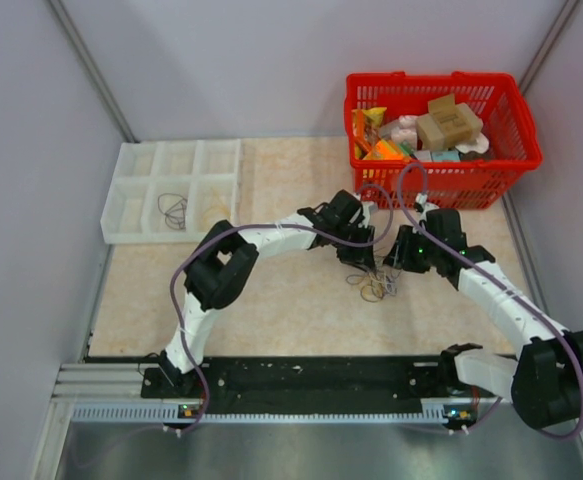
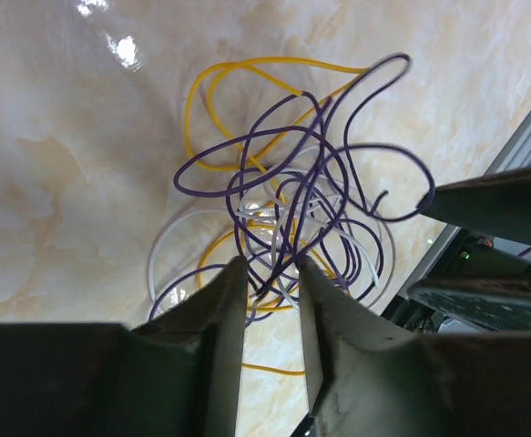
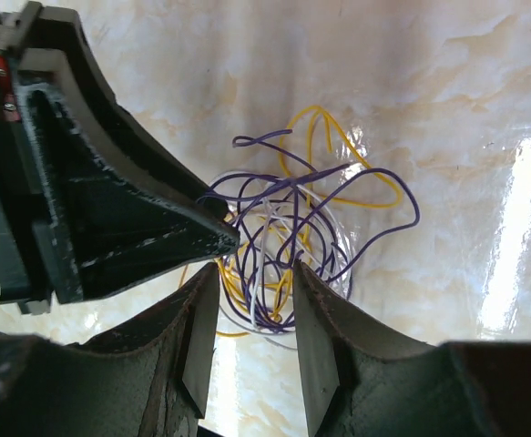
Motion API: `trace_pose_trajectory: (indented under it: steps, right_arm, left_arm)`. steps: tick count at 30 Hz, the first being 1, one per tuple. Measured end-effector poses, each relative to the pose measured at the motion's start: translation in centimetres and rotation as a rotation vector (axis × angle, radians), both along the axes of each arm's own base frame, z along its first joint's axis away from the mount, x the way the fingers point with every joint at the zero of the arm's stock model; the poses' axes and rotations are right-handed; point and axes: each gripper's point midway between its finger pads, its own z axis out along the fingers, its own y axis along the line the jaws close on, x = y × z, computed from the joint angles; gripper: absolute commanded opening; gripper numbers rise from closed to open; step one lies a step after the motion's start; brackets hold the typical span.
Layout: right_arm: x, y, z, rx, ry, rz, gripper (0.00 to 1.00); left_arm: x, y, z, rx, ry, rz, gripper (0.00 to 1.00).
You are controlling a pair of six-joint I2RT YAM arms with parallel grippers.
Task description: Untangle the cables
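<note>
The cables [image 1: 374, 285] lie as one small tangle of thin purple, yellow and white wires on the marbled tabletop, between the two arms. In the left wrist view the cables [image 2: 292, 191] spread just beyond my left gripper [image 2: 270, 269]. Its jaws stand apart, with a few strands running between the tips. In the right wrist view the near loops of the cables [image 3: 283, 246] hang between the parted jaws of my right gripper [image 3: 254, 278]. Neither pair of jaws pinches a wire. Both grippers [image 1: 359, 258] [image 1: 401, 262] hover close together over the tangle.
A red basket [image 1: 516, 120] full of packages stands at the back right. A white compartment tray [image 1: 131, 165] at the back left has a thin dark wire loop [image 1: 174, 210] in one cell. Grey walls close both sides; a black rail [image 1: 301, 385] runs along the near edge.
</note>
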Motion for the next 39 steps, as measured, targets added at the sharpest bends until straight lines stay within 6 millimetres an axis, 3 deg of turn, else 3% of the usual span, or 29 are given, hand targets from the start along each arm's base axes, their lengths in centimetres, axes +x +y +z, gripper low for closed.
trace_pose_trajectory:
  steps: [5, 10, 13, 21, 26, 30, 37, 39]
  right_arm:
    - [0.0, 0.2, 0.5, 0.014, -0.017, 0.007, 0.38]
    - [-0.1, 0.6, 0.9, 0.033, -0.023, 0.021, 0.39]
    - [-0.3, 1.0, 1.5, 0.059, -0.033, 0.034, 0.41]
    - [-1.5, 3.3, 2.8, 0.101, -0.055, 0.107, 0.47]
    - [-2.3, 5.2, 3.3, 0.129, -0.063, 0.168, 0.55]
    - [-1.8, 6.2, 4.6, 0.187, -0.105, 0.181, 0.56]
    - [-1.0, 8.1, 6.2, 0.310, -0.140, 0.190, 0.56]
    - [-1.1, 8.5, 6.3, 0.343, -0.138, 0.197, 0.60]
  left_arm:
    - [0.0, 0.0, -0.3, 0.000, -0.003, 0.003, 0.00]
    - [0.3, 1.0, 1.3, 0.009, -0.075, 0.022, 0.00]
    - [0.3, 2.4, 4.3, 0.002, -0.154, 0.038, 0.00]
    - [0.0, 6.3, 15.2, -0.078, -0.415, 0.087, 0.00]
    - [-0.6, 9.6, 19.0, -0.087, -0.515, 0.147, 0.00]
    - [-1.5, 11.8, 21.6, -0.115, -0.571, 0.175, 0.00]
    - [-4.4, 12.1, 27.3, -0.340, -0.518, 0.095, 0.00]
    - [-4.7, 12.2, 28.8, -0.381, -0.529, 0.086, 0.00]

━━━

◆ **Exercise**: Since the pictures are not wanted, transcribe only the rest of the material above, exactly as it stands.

◆ **Response for this exercise**:
Motion API: `trace_pose_trajectory: (indented under it: steps, right_arm, left_arm)`. steps: tick count at 30 Hz, the first being 1, one per tuple. Measured end-effector poses, each relative to the pose measured at the motion's start: translation in centimetres and rotation as a rotation vector (axis × angle, radians), both along the axes of each arm's own base frame, z along its first joint's axis away from the mount, x the way the fingers point with every joint at the zero of the arm's stock model; the poses' axes and rotations are right-handed; point and axes: each gripper's point midway between its finger pads, its own z axis out along the fingers, its own y axis along the line the jaws close on, x = y × z, computed from the joint angles; gripper: absolute commanded opening; gripper numbers rise from closed to open; step one lies a step after the motion's start; brackets hold the typical span.
Layout: right_arm: x, y, z, rx, ry, rz, gripper (0.00 to 1.00); left_arm: x, y, z, rx, ry, rz, gripper (0.00 to 1.00).
You are controlling a pair of six-joint I2RT YAM arms with parallel grippers.
Task description: Untangle the cables
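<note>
The cables [image 1: 374, 285] lie as one small tangle of thin purple, yellow and white wires on the marbled tabletop, between the two arms. In the left wrist view the cables [image 2: 292, 191] spread just beyond my left gripper [image 2: 270, 269]. Its jaws stand apart, with a few strands running between the tips. In the right wrist view the near loops of the cables [image 3: 283, 246] hang between the parted jaws of my right gripper [image 3: 254, 278]. Neither pair of jaws pinches a wire. Both grippers [image 1: 359, 258] [image 1: 401, 262] hover close together over the tangle.
A red basket [image 1: 516, 120] full of packages stands at the back right. A white compartment tray [image 1: 131, 165] at the back left has a thin dark wire loop [image 1: 174, 210] in one cell. Grey walls close both sides; a black rail [image 1: 301, 385] runs along the near edge.
</note>
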Motion for the next 39 steps, as measured, targets added at the sharpest bends until straight lines stay within 6 millimetres an axis, 3 deg of turn, else 3% of the usual span, or 29 are given, hand targets from the start along each arm's base axes, their lengths in centimetres, axes +x +y +z, gripper low for closed.
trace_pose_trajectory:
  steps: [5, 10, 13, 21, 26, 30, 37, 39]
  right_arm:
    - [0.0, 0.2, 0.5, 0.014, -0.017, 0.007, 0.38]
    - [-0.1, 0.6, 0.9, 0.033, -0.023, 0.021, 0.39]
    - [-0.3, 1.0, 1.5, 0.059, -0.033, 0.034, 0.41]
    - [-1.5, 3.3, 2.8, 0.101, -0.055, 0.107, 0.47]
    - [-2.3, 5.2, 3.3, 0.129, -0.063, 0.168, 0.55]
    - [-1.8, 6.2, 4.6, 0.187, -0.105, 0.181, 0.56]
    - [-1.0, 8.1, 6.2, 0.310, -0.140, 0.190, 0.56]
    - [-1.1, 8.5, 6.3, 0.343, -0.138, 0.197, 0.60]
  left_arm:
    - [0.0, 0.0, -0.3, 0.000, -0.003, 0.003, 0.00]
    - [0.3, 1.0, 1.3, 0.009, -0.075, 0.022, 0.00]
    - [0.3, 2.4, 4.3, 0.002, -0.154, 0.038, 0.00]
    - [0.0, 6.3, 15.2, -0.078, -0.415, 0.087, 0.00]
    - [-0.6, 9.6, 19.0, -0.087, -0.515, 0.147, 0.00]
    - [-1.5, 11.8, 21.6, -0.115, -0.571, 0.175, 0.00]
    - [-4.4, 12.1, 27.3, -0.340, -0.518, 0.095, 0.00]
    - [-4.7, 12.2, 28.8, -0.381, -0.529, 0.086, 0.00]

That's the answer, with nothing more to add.